Revise the FSAR to clarify the incorporation of chemical safety controls, as identified in Chapter 13 of the FSAR, into the TSs.
This information is necessary for the NRC staff to make the necessary evaluation findings described in the ISG augmenting NUREG-1537, Part 2, Section 13b.2.
Specifically, the requested information will support the NRC staff in concluding that SHINE adequately described and assessed accident consequences that could result from the handling, storage, or processing of licensed materials and that could have potentially significant chemical consequences and effects.
RAI 13-24 RCA workers Page 13b.3-2 of Chapter 13 of the FSAR discusses the methodology for estimating chemical concentrations RCA workers would experience in the event of a chemical release. The total source term, as stated in the FSAR, is assumed to be instantly well mixed within the building free volume. The results of this analysis are presented in Table 13b.3-2, Hazardous Chemical Source Terms and Concentration Level. The table shows that concentrations predicted for RCA worker are well below Protective Action Criteria (PAC)-2 levels for most analyzed accidents. The FSAR concludes that the SHINE performance requirements for chemical exposure of RCA workers are met.
The simplified analysis SHINE used may underpredict the concentration that an RCA worker near the point of release. While the predicted concentrations are less than PAC-2 levels, the predicted concentrations of uranium are near the PAC-2 levels. For uranium oxide, the predicted concentration is 99.9 percent of the PAC-2 value.
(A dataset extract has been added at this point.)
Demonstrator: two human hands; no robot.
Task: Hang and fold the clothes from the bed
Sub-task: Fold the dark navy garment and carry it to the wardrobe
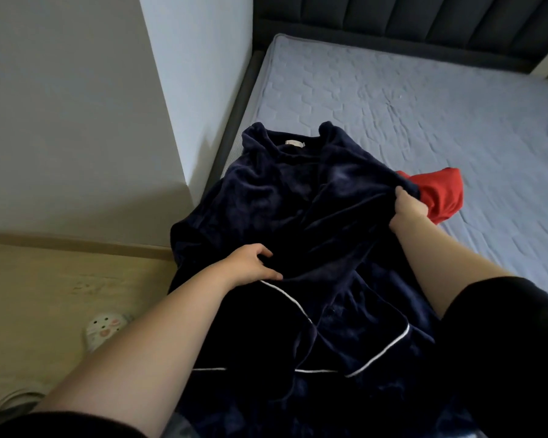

- a. Clarify the amount of conservatism in the factors that are included in the analysis that might offset the non-conservative effect of the instantaneous mixing model, particularly for chemicals whose concentration is predicted to be near PAC-2 levels. The level of conservatism in factors such as 1) the reasonableness of the assumption of the entire inventory being instantly released when the material is a powder or solution, 2) conservatism (if any) in the PAC-2 estimate developed for and used in the analysis, and 3) the effects of a short exposure time as a result of evacuation should be discussed.
Control Room Workers Page 13b.3-2 of Chapter 13 of the FSAR discusses the methodology used for estimating the chemical concentration that control room workers would experience in the event of a chemical release. It states that the concentration used for the RCA worker exposure estimate is assumed to be released from the facility roll-up door and transported to the facility ventilation intake that services the control room. It also states that the computer code ALOHA was used to calculate the indoor concentration.
The calculation package that appears to be the basis for the predicted control room concentrations (CALC-2018-0049, Rev 4, Section 5.3) includes a reference to CALC-2020-0018 (an ARCON analysis that predicts X/Q values that are presented in the FSAR) but the analysis does not appear to use the X/Q value.
As presented in Table 13b.3-2 of the FSAR, most of the control room operator concentrations are greater than the RCA worker concentrations. These results are inconsistent with what would be expected if one assumes the RCA worker concentrations were released from the rollup door and transported to the ventilation intakes.
- b. Clarify or revise the description of how the calculations were performed and/or the actual calculations to address the inconsistencies identified above.
In addition, discuss the uncertainty or bias in the various parts of the analysis (e.g., conservatism in the release concentrations or rate and any conservatisms in the PACs).
This information is necessary for the NRC staff to make the necessary evaluation findings described in the ISG augmenting NUREG-1537, Part 2, Section 13b.2.
Specifically, the requested information will support the NRC staff in concluding that SHINE adequately described and assessed accident consequences that could result from the handling, storage, or processing of licensed materials and that could have potentially significant chemical consequences and effects.